» PROBLEM STATEMENT
Drop the images; return everything else in the listing below exactly.

***** DATASET EXCERPT *****

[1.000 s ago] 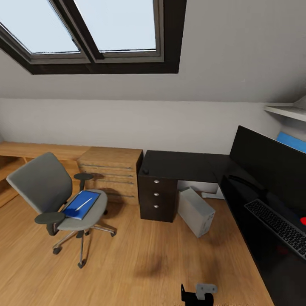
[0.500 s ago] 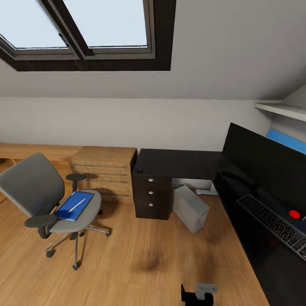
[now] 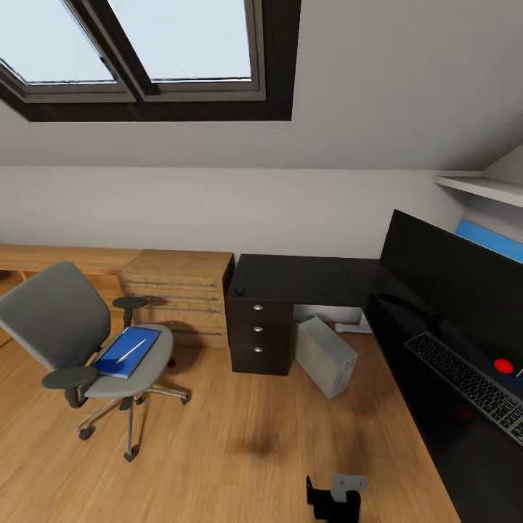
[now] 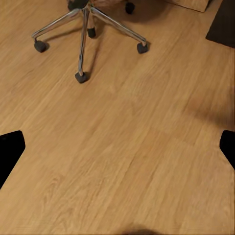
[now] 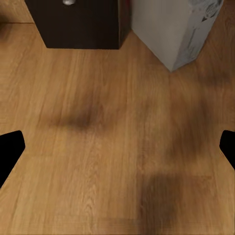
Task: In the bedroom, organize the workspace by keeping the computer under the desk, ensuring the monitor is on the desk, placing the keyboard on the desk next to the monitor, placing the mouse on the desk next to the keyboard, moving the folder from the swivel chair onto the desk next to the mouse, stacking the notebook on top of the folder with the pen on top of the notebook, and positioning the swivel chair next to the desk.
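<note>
While the head camera looks over an attic bedroom, the grey swivel chair (image 3: pixel 80 341) stands on the wooden floor (image 3: pixel 240 450) at the left, well apart from the black counter (image 3: pixel 305 280). The blue folder (image 3: pixel 128 351) lies flat on the chair's seat, with the thin white pen (image 3: pixel 131 350) resting on it. The light-grey computer (image 3: pixel 325 355) sits tilted on the floor just beside the counter's drawer unit (image 3: pixel 260 338), under the counter's edge. On the counter's right wing stand the wide black monitor (image 3: pixel 457 280) and, in front of it, the keyboard (image 3: pixel 468 381). A light wooden chest (image 3: pixel 178 290) adjoins the drawer unit beneath the skylight (image 3: pixel 138 51).

In the left wrist view, the chair's chrome base (image 4: pixel 85 29) and casters stand on bare floorboards; the left fingers (image 4: pixel 10 154) appear as dark tips at opposite edges, spread wide apart and holding nothing.

In the right wrist view, the drawer unit's foot and the computer's corner stand side by side; the right fingers (image 5: pixel 10 152) are likewise spread wide, empty above the floor.
</note>
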Motion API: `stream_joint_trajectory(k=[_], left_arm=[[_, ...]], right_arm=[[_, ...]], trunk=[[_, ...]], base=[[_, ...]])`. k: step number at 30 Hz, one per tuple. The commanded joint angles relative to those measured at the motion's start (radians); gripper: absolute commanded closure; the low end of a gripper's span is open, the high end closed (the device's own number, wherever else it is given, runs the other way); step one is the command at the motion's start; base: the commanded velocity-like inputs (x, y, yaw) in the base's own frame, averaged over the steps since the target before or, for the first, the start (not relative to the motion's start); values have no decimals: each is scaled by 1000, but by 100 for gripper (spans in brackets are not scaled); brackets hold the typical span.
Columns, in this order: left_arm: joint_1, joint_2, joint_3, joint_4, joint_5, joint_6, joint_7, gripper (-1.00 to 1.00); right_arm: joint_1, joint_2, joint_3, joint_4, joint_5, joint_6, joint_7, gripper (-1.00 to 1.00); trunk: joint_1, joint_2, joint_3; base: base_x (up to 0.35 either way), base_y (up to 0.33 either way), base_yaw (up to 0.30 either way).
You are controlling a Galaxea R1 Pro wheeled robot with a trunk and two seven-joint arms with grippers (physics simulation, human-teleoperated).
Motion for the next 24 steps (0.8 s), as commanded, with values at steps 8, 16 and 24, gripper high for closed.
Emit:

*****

» SOLVED EXERCISE
[1.000 s ago] 
[0.500 s ago] 
[now] 
[now] 
[now] 
Task: In the bedroom, organize the workspace by keeping the computer under the desk, ensuring the monitor is on the desk, placing the keyboard on the desk next to the monitor, placing the mouse on the desk next to the keyboard, moving the folder from the swivel chair onto the desk next to the mouse, stacking the notebook on top of the folder with the pen on top of the notebook, and positioning the swivel chair next to the desk.
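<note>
While the head camera looks over an attic bedroom, the grey swivel chair (image 3: pixel 80 341) stands on the wooden floor (image 3: pixel 240 450) at the left, well apart from the black counter (image 3: pixel 305 280). The blue folder (image 3: pixel 128 351) lies flat on the chair's seat, with the thin white pen (image 3: pixel 131 350) resting on it. The light-grey computer (image 3: pixel 325 355) sits tilted on the floor just beside the counter's drawer unit (image 3: pixel 260 338), under the counter's edge. On the counter's right wing stand the wide black monitor (image 3: pixel 457 280) and, in front of it, the keyboard (image 3: pixel 468 381). A light wooden chest (image 3: pixel 178 290) adjoins the drawer unit beneath the skylight (image 3: pixel 138 51).

In the left wrist view, the chair's chrome base (image 4: pixel 85 29) and casters stand on bare floorboards; the left fingers (image 4: pixel 10 154) appear as dark tips at opposite edges, spread wide apart and holding nothing.

In the right wrist view, the drawer unit's foot and the computer's corner stand side by side; the right fingers (image 5: pixel 10 152) are likewise spread wide, empty above the floor.
</note>
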Motion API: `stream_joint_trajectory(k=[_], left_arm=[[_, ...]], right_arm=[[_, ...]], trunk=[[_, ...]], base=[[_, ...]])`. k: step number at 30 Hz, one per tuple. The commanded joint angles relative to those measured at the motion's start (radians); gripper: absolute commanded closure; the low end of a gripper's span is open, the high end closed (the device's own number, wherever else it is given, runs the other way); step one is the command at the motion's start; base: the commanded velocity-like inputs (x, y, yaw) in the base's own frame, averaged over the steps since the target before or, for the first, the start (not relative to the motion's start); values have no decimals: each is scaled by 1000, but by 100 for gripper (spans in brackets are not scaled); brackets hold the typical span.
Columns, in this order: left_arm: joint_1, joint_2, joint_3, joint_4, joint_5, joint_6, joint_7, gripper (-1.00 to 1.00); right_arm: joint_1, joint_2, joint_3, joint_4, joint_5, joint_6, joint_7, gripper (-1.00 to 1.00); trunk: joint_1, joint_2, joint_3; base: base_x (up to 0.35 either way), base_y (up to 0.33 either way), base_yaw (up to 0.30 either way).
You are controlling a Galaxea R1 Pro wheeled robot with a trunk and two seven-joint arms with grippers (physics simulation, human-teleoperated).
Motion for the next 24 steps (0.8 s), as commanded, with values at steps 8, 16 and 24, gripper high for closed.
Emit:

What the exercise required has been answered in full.